Seperti biasa, dengan dipandu oleh seorang pendamping, Roselia tiba di ruang pertemuan Putri Mahkota dan menyambutnya dengan senyuman agak canggung menanggapi ekspresi ramah sang Putri.
“Sudah lama, Antonio.”
“Saya harap Yang Mulia baik-baik saja.”
“Aku penasaran ke mana kau menghilang. Kulihat kau membawa lukisan lain hari ini.”
Melihat antisipasi di mata Putri Mahkota, Roselia diam-diam membuka bungkus lukisan itu dan meletakkannya di atas meja.
Putri Mahkota mengamati karya seni itu dengan tatapan ingin tahu, lalu berseru kagum.
“Untuk sebuah karya dari seniman yang tidak dikenal, sapuan kuasnya berani dan khas.”
Karena Roselia biasanya membawa karya-karya seniman yang tidak dikenal, Putri Mahkota berasumsi kali ini juga demikian.
Roselia berdeham dan berbicara dengan nada serius.
“Meskipun masih perlu dinilai, ini bisa jadi merupakan lukisan terakhir mendiang seniman Vermandy.”
Mata Putri Mahkota terbelalak heran mendengar kata-kata Roselia.
“Apakah Anda mengacu pada Ante Vermandy, pelukis jenius yang meninggal 50 tahun lalu?”
“Ya, benar. Dokumen itu perlu diautentikasi, sehingga Anda dapat melakukan pembayaran setelah penilaian selesai.”
Pernyataan penuh percaya diri Roselia membuat Putri Mahkota tersenyum.
“Aku percaya pada penilaianmu, Antonio.”
Dengan itu, Putri Mahkota mengeluarkan buku cek dari kotak di atas meja, mengisi jumlahnya, menandatanganinya, dan menyerahkannya seperti yang biasa dilakukannya.
Itu adalah cek senilai 1.000 berang.
Setelah memberikan setengahnya kepada Claucet dan menggunakan sisanya untuk melunasi sebagian utang sang Duke, Roselia hanya memiliki 500 berang tersisa untuk dibayar.
Dan jika karya Count Bernas, yang akan segera dirayakan sebagai seniman besar, terjual dengan baik, ia dapat mengharapkan setidaknya 2.000 berang.
Itu akan cukup untuk melunasi utang-utangnya dan hidup nyaman, meskipun tidak cukup untuk membiayai perkebunan besar beserta pembantunya.
Tentu saja, asumsinya sang pangeran akan segera bertindak…
Saat itu juga ia teringat wajah sang Pangeran yang tampak kecewa dalam hati karena tak kunjung mendapat kabar dari putranya.
Mungkin Putri Mahkota, dengan ketertarikannya yang besar pada urusan politik, mungkin mengetahui sesuatu tentang pangeran muda itu.
“Yang Mulia, apakah Anda tahu sesuatu tentang Pangeran Bernas yang masih muda?”
Putri Mahkota tersenyum ringan dan segera menjawab.

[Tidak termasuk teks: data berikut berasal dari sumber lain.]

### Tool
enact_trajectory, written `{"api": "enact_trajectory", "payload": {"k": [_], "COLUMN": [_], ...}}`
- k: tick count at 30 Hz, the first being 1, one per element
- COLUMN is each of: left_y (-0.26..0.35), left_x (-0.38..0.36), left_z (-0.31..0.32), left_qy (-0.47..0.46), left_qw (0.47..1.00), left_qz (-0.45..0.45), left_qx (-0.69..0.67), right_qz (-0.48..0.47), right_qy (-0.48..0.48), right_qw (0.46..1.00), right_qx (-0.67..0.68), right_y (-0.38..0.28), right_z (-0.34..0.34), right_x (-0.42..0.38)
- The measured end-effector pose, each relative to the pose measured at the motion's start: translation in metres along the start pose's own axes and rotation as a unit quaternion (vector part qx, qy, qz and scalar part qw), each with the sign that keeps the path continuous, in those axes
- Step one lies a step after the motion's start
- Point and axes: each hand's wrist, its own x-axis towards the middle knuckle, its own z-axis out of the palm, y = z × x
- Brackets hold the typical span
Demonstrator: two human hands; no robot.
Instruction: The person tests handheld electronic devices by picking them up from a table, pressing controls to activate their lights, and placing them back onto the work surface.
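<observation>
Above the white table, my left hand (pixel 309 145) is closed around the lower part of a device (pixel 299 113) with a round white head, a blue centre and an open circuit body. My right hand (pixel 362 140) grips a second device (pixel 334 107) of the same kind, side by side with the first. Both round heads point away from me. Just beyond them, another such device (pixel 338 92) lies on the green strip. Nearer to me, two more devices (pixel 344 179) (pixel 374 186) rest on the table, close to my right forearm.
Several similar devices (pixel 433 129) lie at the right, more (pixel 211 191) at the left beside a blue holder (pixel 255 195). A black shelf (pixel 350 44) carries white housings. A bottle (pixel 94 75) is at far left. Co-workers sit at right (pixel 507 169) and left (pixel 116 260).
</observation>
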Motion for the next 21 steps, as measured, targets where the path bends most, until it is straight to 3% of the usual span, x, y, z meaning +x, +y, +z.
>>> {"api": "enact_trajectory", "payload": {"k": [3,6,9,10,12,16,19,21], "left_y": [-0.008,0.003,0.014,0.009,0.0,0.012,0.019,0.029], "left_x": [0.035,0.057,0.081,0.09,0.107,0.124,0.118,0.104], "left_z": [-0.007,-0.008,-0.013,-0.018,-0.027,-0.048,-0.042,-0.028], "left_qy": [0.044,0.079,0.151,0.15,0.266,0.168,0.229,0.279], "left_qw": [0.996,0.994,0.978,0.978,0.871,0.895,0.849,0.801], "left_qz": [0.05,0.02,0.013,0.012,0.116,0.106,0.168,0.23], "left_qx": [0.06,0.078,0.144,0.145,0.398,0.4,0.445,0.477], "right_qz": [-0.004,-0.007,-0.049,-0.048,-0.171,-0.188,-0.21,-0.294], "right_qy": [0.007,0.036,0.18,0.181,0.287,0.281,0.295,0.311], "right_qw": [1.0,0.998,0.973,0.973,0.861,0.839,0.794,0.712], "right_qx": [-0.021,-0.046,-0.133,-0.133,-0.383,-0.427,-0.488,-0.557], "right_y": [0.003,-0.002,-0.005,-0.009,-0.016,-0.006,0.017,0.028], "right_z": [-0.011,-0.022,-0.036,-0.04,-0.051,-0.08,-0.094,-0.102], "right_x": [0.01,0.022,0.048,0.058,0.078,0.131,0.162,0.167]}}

“Keluarga Bernas selalu menjadi keluarga terhormat, yang memberikan kontribusi besar bagi Kekaisaran dalam setiap perang. Kudengar pangeran muda itu saat ini bertugas sebagai kapten angkatan laut di Esquivan. Dan kupikir Pangeran Bernas telah mengambil alih tanggung jawab untuk menjadi pelindungmu, Antonio? Itu luar biasa.”
“Apakah mungkin bagimu untuk mengetahui berita tentangnya? Sepertinya Count Bernas tidak dapat menghubunginya selama hampir setengah tahun.”
Setelah merenung sejenak, Putri Mahkota mengangguk sambil tersenyum meyakinkan.
“Itu bukan tugas yang sulit. Saya akan menyelidikinya untuk Anda.”
Tepat pada saat itu, tiba-tiba terdengar ketukan di pintu ruang audiensi.
“Yang Mulia, Adipati Agung ingin berbicara dengan Anda segera. Apa yang harus saya katakan kepadanya?”
Suara petugas dari balik pintu membuat ekspresi Putri Mahkota sedikit berubah.
Tunggu, Adipati Agung—mungkinkah itu Adipati Agung Rubelio?
Tanpa disadari bahu Roselia menegang memikirkan hal itu.
Tidak menyadari reaksi Roselia, Putri Mahkota ragu sejenak sebelum memberikan izin kepada pelayan itu.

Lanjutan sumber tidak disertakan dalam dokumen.